Last year at Wimbledon, Sergiy Stakhovsky served and volleyed on every one of his 109 first-serve points when he upset Roger Federer in the second round.

If serving and volleying delivers the highest winning percentage, why isn’t it more common?

The primary force in the demise of the serve and volley has been a misguided mentality that it does not work anymore. At tennis academies across the United States, coaches are reluctant to teach it to young players.

At every level of the sport, serving and volleying is shunned, and it shouldn’t be. At the very least, it is an effective secondary tactic that keeps the returner guessing about the server’s intentions and stops the returner from floating high, defensive shots back into play.

But it can also be a lot more than a secondary tactic. Rajeev Ram, then ranked 272nd, when he defeated No. 59 Grigor Dimitrov, 6-4, 6-4, in the opening round in Atlanta. Ram served and volleyed 38 times in the match and won 34 of those points.

He had been told he could not serve and volley anymore, even though he was skilled at it. He recommitted to serving and volley and by July 2012, he was ranked 93rd.

Last year at Wimbledon, Sergiy Stakhovsky served and volleyed on every one of his 109 first-serve points when he upset Roger Federer in the second round. He also served and volleyed on 41 percent of his second serves, winning 69 percent of those points.

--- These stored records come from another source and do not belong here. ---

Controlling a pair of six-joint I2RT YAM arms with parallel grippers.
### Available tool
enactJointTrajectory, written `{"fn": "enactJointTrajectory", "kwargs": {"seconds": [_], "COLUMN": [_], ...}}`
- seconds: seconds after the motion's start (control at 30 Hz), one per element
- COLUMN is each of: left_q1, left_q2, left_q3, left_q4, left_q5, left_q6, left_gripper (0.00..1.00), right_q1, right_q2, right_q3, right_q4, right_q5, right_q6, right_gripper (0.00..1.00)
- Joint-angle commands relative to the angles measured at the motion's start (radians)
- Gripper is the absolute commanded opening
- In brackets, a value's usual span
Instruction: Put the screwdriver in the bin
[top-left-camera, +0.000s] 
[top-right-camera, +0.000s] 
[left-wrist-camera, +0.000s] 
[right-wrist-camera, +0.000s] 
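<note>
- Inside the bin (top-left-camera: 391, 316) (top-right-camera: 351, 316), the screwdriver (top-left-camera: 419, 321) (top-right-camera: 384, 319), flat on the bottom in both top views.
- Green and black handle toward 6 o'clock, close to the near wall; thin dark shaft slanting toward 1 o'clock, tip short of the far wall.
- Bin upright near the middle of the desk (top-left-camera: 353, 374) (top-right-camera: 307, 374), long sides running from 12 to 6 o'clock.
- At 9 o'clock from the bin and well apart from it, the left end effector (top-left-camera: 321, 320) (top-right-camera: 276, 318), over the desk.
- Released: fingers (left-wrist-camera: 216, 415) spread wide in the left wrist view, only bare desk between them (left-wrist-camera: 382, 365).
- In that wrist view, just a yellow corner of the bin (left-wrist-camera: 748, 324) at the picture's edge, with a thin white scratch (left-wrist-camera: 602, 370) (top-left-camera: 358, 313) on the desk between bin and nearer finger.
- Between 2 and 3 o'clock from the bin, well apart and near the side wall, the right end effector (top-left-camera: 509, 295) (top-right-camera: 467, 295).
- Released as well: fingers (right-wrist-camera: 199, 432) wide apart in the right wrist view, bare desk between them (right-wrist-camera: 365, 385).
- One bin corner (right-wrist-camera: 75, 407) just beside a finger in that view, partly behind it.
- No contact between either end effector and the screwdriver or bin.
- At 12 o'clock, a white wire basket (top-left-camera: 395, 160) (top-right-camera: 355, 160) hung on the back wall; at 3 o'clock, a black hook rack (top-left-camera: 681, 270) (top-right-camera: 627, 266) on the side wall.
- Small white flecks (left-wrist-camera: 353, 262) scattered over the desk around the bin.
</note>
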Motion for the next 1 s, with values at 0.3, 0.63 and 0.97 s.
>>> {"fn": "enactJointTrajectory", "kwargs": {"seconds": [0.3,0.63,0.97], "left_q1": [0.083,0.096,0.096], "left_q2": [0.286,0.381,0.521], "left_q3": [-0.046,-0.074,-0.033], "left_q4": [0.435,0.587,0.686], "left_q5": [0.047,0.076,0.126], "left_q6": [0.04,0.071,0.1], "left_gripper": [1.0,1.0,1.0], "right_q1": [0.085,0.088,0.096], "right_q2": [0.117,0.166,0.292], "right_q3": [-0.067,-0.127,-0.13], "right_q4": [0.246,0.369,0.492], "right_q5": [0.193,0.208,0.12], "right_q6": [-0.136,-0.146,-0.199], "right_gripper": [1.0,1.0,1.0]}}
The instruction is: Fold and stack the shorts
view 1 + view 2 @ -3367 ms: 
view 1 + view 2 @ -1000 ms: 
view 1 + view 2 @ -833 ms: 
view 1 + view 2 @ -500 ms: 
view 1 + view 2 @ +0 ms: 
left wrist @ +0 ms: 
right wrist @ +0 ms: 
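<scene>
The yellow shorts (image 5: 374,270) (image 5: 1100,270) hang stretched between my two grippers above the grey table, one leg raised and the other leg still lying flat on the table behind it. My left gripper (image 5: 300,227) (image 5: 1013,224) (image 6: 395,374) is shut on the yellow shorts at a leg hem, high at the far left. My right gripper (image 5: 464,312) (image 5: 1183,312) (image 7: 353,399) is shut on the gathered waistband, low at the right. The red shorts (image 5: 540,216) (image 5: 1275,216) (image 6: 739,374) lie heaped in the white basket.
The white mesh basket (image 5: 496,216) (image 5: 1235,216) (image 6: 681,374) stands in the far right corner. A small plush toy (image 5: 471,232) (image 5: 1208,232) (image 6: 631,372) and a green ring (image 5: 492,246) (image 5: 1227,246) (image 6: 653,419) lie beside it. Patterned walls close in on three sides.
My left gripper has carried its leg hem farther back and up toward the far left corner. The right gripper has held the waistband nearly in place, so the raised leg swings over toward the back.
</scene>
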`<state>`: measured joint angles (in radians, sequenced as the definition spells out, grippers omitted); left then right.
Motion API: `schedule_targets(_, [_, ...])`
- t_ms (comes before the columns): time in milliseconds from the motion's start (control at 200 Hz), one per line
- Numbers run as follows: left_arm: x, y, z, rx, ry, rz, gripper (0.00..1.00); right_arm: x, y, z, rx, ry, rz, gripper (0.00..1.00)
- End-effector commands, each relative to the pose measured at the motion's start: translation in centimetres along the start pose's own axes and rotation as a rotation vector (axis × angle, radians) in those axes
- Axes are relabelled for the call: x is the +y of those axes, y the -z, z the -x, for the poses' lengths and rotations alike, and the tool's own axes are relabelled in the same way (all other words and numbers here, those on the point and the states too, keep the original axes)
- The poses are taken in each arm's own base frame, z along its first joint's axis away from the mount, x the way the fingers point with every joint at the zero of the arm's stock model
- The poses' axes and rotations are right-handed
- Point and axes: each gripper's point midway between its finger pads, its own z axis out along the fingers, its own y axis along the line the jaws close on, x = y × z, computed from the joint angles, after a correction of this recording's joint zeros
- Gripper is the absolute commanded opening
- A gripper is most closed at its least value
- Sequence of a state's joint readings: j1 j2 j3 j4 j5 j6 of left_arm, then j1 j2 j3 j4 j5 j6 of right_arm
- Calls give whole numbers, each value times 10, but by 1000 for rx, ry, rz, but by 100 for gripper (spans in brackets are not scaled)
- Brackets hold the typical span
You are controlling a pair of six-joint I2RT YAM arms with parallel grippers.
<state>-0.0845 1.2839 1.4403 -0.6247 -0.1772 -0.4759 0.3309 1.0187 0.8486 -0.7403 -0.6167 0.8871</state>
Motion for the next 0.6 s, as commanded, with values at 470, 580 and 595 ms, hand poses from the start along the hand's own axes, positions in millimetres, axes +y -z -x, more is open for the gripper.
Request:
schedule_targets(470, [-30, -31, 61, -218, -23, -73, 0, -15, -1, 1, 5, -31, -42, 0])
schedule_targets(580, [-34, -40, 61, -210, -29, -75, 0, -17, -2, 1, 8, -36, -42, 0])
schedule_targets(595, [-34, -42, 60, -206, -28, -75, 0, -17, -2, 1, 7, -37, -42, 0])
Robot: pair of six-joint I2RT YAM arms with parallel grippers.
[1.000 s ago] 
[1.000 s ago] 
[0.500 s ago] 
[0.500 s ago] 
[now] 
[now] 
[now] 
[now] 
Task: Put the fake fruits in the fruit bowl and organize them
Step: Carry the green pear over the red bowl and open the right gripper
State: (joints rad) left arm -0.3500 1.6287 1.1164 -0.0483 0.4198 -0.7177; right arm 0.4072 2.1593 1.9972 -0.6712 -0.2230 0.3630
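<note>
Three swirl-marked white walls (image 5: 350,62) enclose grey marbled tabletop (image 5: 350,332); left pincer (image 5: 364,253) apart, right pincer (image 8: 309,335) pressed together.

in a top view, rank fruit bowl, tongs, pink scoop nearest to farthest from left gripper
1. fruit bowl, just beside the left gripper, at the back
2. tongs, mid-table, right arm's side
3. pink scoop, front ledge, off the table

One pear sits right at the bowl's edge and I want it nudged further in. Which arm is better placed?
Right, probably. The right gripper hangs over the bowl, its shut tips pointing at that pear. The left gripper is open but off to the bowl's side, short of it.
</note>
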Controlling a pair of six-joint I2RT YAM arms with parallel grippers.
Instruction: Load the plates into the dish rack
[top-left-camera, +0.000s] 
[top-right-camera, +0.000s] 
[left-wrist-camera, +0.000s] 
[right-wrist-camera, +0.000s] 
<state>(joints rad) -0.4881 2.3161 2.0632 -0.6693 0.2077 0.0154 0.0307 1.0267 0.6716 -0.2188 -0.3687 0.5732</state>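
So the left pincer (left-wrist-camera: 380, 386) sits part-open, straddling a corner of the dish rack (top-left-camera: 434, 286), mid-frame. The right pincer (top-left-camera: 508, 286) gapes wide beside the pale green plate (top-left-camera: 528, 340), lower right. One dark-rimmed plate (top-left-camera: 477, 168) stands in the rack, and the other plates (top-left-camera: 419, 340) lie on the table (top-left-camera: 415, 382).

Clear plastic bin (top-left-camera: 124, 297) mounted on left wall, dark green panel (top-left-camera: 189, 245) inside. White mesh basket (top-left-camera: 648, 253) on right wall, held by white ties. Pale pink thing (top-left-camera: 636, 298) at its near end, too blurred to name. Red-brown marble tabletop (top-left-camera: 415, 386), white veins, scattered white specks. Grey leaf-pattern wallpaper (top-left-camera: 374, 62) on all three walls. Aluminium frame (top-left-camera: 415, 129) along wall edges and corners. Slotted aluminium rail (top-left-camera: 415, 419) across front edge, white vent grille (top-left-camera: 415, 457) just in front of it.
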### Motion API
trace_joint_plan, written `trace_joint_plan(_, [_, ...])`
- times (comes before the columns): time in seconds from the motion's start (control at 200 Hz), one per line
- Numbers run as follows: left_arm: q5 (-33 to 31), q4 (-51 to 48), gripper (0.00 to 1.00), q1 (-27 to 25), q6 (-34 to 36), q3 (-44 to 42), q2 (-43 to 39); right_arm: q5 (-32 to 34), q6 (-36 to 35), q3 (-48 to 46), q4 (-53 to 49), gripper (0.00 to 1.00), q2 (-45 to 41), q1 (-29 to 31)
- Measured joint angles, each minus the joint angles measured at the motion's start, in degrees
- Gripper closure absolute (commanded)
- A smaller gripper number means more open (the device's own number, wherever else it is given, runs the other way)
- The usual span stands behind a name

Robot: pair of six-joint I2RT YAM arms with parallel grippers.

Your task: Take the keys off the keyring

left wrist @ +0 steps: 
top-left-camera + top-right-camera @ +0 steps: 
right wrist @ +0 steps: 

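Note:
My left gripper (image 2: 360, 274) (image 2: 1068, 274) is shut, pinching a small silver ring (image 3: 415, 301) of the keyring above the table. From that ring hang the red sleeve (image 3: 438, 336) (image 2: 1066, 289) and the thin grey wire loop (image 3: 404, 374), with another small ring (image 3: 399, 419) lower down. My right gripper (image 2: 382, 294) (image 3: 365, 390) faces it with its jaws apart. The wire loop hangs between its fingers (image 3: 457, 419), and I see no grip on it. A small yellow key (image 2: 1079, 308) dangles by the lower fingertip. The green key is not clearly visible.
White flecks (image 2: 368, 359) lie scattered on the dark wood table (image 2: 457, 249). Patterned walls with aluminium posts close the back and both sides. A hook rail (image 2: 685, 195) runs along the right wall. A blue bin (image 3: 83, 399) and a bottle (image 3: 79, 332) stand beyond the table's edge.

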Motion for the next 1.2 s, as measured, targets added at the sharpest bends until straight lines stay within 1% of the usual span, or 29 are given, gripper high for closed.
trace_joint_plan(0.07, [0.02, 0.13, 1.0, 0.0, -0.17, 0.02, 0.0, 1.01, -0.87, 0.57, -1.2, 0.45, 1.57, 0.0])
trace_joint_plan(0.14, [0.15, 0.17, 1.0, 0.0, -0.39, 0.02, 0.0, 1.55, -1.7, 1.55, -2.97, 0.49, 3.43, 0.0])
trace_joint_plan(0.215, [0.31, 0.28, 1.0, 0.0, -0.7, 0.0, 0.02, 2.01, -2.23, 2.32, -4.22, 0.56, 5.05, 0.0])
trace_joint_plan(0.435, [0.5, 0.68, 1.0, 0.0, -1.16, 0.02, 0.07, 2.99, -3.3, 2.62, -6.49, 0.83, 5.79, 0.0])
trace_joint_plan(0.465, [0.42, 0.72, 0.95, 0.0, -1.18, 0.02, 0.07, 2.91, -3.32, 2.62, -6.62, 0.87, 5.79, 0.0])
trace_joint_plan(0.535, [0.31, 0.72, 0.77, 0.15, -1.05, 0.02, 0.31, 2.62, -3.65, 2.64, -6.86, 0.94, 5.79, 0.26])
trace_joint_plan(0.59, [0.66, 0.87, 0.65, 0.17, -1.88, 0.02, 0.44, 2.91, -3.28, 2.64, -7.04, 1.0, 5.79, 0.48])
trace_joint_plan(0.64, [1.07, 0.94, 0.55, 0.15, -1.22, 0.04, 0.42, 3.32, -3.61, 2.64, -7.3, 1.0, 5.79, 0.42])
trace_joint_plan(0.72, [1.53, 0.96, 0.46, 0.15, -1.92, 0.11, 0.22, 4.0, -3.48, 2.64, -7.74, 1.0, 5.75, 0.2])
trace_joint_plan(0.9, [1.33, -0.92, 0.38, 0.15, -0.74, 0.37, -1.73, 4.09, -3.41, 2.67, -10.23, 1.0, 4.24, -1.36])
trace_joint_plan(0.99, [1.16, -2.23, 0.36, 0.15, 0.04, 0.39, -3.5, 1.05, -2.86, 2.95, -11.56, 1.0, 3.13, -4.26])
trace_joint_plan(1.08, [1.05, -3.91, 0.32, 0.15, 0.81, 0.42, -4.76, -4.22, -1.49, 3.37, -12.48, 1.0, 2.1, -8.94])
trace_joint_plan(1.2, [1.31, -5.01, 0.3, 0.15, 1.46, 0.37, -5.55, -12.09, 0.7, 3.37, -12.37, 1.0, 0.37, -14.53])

“Well, you can’t really keep up with Roger on grass on baseline rallies,” Stakhovsky said after the match. “It’s just impossible. He feels the grass. He feels the slice. He can do whatever he wants with the ball. The only tactics I have is press as hard as I can on my serve and come in as much as I can. The shorter it is, the less rhythm he got.”

Federer agreed. “He was uncomfortable to play against,” he said. “I think he served and volleyed really well. It was difficult to get into that much rhythm, clearly, against a player like that.”

Men’s finals at Wimbledon used to regularly feature hundreds of serve-and-volley points. In every men’s final at Wimbledon in the last 10 years, there have not been 150 serve-and-volley points combined. The numbers are even worse on the women’s side. From 2000 to 2013, 10 women’s finals did not feature a single serve-and-volley point.

As Wimbledon kicks off for another year, look for the players bold enough to serve and volley. The odds will be on their side.

Take note that the two best players in the world, Federer and Nadal, are always moving forward—just watch!